Lorsque des augmentations individuelles sont prévues au cours de l’année, les salariés en congé de maternité/adoption ou de retour de ceux-ci bénéficient, a minima, de la mesure la plus favorable parmi les suivantes :

  • application des dispositions légales ci-dessus mentionnées ;

  • ou application de la moyenne des augmentations individuelles perçues par le salarié au cours des trois dernières années.

Indicateurs de suivi :

Nombre et pourcentage de salariés ayant bénéficié de cette mesure.
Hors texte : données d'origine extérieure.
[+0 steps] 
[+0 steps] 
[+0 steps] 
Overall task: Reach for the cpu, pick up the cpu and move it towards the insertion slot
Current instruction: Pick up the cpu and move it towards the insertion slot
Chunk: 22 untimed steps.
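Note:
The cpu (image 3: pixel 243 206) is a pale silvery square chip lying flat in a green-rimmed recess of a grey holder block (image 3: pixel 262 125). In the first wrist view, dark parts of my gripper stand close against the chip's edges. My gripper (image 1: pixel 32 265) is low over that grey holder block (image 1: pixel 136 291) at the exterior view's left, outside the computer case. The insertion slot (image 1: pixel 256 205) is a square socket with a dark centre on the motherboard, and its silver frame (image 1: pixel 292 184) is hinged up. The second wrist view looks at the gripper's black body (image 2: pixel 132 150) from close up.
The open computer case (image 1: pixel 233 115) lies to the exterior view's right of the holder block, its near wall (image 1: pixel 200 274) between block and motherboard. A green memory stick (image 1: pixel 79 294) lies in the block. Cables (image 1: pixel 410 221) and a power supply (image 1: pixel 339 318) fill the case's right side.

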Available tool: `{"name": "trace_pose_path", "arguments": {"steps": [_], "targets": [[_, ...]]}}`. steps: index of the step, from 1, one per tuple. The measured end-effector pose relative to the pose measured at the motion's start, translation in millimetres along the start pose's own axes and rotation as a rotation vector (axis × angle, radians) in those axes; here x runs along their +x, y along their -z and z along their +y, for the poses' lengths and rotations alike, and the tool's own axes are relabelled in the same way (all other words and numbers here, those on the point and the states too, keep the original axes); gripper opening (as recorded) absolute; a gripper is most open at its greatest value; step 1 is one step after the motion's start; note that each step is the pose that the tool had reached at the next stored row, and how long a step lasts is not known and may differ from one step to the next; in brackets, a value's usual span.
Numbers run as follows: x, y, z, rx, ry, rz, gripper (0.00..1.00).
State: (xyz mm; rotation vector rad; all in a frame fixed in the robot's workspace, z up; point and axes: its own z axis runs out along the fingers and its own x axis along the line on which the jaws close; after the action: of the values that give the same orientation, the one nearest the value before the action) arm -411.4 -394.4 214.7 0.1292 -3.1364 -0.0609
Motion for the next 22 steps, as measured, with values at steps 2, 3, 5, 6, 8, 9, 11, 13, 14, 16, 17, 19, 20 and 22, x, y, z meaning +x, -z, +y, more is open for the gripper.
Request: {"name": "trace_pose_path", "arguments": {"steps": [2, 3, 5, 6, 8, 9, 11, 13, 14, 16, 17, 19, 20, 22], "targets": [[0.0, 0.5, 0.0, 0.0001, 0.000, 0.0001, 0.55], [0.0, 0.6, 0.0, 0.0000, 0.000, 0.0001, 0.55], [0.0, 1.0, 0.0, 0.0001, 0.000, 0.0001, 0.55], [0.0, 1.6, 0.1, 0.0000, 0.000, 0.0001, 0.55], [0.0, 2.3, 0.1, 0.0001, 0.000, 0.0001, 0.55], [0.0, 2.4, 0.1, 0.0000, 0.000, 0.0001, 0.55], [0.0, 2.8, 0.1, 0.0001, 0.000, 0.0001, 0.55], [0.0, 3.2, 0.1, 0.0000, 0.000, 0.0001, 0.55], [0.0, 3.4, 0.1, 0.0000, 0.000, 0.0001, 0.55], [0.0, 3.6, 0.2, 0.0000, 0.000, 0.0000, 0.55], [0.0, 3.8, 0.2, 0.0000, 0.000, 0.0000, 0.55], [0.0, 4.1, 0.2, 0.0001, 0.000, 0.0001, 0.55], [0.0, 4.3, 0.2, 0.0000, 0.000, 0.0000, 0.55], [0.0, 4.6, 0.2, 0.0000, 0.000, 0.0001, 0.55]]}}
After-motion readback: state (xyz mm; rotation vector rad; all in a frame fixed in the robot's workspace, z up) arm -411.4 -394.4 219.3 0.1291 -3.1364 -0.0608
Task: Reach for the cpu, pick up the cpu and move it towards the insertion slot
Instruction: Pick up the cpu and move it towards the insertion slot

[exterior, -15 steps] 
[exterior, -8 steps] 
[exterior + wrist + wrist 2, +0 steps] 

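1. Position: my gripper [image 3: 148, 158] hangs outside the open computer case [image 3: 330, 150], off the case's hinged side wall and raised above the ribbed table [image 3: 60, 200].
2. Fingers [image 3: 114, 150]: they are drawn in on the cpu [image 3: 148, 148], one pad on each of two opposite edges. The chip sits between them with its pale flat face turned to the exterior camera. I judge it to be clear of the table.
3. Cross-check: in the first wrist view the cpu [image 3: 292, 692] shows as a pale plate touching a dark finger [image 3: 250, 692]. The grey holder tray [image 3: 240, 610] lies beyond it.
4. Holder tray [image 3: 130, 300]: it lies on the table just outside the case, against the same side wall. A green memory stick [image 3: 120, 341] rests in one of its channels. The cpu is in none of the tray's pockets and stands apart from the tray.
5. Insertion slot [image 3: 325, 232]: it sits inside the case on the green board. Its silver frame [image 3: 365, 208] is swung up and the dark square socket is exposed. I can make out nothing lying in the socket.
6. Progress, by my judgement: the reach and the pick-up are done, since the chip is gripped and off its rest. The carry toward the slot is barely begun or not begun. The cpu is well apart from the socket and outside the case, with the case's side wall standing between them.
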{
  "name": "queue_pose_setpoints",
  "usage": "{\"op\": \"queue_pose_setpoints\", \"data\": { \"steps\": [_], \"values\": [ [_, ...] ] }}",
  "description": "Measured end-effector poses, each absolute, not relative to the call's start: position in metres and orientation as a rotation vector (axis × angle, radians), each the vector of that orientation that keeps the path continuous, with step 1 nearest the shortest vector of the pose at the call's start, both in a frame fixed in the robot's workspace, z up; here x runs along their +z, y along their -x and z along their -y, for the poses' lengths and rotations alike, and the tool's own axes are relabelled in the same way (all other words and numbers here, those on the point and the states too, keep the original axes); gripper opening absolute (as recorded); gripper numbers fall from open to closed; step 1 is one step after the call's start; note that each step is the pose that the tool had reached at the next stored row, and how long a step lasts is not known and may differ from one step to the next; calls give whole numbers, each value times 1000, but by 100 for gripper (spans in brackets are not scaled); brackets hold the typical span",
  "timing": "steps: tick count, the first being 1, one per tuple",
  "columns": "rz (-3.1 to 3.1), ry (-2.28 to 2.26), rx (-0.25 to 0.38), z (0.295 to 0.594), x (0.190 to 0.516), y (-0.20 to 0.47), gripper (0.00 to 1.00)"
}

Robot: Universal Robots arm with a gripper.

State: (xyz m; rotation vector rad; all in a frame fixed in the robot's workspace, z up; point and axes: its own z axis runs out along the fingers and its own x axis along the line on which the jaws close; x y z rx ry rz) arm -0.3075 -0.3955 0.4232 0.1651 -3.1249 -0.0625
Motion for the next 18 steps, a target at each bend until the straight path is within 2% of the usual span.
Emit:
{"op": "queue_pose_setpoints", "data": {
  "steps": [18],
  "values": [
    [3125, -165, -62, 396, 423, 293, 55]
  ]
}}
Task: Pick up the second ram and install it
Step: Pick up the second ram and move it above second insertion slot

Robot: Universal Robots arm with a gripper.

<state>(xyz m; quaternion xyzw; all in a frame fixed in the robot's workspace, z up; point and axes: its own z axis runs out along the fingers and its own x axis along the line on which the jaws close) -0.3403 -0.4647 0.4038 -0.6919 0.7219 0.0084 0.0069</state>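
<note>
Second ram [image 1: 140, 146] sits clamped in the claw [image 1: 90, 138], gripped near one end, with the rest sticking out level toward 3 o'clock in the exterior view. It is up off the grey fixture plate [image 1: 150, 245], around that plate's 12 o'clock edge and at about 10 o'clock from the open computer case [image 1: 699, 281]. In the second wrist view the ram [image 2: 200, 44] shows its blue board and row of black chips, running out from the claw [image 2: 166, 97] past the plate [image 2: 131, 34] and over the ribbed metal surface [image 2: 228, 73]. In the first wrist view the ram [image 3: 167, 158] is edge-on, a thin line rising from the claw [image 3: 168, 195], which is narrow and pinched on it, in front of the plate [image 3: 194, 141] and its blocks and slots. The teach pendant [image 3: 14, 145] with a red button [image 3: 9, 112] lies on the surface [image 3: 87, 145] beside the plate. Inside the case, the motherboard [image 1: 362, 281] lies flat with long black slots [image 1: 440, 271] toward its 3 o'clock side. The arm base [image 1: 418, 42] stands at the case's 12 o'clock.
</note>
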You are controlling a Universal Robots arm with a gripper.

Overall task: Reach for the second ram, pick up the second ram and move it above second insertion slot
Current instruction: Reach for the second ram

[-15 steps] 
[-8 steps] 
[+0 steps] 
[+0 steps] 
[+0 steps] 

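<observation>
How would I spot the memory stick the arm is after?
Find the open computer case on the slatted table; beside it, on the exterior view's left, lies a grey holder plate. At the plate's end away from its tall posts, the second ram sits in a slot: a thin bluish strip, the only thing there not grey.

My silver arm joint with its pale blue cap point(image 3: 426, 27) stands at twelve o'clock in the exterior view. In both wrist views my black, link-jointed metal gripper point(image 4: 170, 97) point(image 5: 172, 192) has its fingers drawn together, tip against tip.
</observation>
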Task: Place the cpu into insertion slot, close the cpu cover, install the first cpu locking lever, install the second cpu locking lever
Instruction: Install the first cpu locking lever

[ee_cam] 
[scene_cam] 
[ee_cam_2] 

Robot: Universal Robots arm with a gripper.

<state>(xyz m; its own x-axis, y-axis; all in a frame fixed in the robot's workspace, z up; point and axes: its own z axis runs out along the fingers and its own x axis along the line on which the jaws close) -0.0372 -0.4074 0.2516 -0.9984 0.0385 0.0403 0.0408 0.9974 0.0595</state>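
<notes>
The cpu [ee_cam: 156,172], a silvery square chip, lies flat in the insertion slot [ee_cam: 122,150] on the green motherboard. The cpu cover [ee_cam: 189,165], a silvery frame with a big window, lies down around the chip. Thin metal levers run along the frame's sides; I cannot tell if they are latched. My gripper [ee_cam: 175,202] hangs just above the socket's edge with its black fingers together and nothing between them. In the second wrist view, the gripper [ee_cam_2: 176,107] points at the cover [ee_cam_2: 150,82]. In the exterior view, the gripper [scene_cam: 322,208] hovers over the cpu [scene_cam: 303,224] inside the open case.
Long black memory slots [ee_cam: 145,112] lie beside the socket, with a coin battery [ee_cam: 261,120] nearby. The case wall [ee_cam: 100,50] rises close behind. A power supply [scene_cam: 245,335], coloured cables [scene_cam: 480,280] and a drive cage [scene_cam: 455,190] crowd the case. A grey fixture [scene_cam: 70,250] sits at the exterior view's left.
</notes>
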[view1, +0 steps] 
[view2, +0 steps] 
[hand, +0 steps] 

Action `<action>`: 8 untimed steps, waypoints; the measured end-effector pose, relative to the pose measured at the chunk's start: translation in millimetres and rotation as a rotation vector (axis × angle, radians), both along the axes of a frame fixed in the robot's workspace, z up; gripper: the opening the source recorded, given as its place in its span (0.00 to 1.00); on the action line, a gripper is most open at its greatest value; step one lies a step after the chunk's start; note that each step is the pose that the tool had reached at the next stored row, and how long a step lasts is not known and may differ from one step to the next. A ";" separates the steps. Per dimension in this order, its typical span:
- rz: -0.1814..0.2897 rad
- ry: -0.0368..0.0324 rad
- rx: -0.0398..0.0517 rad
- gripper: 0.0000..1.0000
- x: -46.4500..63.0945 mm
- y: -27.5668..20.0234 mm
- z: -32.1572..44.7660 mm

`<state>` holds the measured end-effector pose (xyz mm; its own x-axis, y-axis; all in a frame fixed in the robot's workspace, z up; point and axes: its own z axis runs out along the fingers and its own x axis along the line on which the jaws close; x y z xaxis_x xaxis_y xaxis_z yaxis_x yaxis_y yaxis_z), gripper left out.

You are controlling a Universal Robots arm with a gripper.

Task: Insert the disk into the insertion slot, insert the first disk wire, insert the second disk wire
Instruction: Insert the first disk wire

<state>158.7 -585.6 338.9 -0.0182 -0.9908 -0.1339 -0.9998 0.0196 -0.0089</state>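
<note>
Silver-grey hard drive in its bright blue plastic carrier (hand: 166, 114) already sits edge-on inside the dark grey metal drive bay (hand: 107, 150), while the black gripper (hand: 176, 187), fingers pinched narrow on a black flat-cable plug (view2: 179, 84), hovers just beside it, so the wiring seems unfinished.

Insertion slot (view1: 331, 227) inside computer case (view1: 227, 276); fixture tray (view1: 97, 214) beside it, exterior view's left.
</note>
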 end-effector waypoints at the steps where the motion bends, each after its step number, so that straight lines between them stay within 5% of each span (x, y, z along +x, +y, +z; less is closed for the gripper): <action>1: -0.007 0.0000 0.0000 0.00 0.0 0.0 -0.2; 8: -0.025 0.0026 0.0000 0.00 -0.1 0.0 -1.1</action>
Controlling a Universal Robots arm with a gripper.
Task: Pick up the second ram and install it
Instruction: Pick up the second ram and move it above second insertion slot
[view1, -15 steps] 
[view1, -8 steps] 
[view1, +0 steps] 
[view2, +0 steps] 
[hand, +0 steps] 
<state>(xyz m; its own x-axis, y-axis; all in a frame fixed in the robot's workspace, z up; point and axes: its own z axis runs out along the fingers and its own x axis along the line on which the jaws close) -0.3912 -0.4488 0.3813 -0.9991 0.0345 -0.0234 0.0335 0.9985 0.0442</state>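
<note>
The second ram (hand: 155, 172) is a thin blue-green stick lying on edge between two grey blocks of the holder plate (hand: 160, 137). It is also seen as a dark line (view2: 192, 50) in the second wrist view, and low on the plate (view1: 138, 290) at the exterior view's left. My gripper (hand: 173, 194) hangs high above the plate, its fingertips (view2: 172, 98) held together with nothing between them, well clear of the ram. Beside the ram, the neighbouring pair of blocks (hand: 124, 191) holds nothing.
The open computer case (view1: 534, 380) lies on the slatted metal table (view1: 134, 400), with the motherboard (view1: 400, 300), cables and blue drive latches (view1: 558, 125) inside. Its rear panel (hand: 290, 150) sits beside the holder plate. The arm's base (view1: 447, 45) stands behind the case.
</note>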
Engagement 1 : La Direction dispose d’un indicateur permettant de mesurer le ratio du nombre d’heures moyen de formation des femmes sur le nombre d’heures moyen de formation des hommes. Ce ratio sera compris entre 0.90 et 1.10, au sein de chaque statut (technicien et cadre).

Engagement 2 : Les parties souhaitent encourager les femmes à suivre des actions de formation dite non obligatoires, afin d’acquérir des compétences qui lui permettront d’évoluer et de se développer sur d’autres postes au sein de l’entreprise ou du Groupe.

Engagement 3 : Les parties souhaitent promouvoir la formation professionnelle en accès libre (e-learning) en rappelant que l’ordinateur professionnel dont le salarié dispose constitue un moyen de continuer à se former.

Indicateurs de suivi :

  • Ratio du nombre d’heures moyen de formation des femmes sur le nombre d’heures moyen de formation des hommes.

  • Ratio du nombre d’heures moyen de formation non obligatoires des femmes sur le nombre d’heures moyen de formation non obligatoires des hommes.

  • Volumes d’heures par catégorie (bureautique, commerce et marketing, juridique et fiscal etc.) et en fonction du sexe.

  • Volumes d’heures de formations qualifiantes en fonction du sexe et volumes d’heures de formations certifiantes en fonction du sexe.

Titre 2 : Les engagements ayant pour objectif de favoriser la parentalité

Indicateurs :

  • le nombre de jours de congés de paternité pris dans l'année (avec une répartition par catégorie professionnelle et par Direction) versus le nombre de jours de congés de paternité théoriques annuel (avec une répartition par catégorie professionnelle et par Direction).